3-(1-Cyanocyclopentyl)-3-methyl-1-phenylthiourea
Names and Identifiers of 1000931-28-1
CAS Number |
1000931-28-1 |
|---|---|
MDL Number |
MFCD09863271 |
IUPAC Name |
3-(1-cyanocyclopentyl)-3-methyl-1-phenylthiourea |
InChI |
InChI=1S/C14H17N3S/c1-17(14(11-15)9-5-6-10-14)13(18)16-12-7-3-2-4-8-12/h2-4,7-8H,5-6,9-10H2,1H3,(H,16,18) |
InChIKey |
OFCNOISQVGGCKB-UHFFFAOYSA-N |
Canonical SMILES |
CN(C(=S)NC1=CC=CC=C1)C1(C#N)CCCC1 |
UNSPSC Code |
12352100 |
Physical and chemical properties of 1000931-28-1
Acidity coefficient |
12.98±0.70(Predicted) |
|---|---|
Boiling Point |
405.3±47.0 °C(Predicted) |
Density |
1.19±0.1 g/cm3(Predicted) |
H Bond Acceptors |
1 |
H Bond Donors |
1 |
LogP |
3.333413556 |
Molecular Formula |
C14H17N3S |
Molecular Weight |
259.37 |
Safety Information of 1000931-28-1
Applications of 1000931-28-1
3-(1-Cyanocyclopentyl)-3-methyl-1-phenylthiourea has potential applications in several areas:
- Pharmaceuticals: Due to its biological activity, it may serve as a lead compound in drug development targeting various diseases.
- Agriculture: Compounds with thiourea functionalities are often explored as pesticides or herbicides.

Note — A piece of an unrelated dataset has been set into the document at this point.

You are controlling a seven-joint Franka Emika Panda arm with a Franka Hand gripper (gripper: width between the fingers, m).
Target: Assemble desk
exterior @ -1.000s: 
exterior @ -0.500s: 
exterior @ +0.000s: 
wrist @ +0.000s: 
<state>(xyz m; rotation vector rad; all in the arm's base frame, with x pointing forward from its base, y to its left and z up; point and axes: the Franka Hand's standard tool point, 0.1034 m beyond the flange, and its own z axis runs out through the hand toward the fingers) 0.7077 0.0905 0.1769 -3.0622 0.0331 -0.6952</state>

- Material Science: Its unique structural properties may allow for applications in the development of new materials or polymers.
Interaction Studies of 1000931-28-1
Studies on the interactions of 3-(1-cyanocyclopentyl)-3-methyl-1-phenylthiourea with biological macromolecules (such as proteins and nucleic acids) are crucial for understanding its mechanism of action. Preliminary data suggest that this compound may interact with specific enzymes or receptors, potentially influencing metabolic pathways related to cell proliferation and apoptosis.
Biological Activity of 1000931-28-1
Research indicates that compounds related to 3-(1-cyanocyclopentyl)-3-methyl-1-phenylthiourea exhibit significant biological activities. Specifically, thiourea derivatives have been studied for their potential anti-cancer, anti-inflammatory, and anti-diabetic effects. For instance, phenylthiourea derivatives have shown promise in inhibiting tumor growth and modulating metabolic pathways, making them candidates for further pharmacological exploration.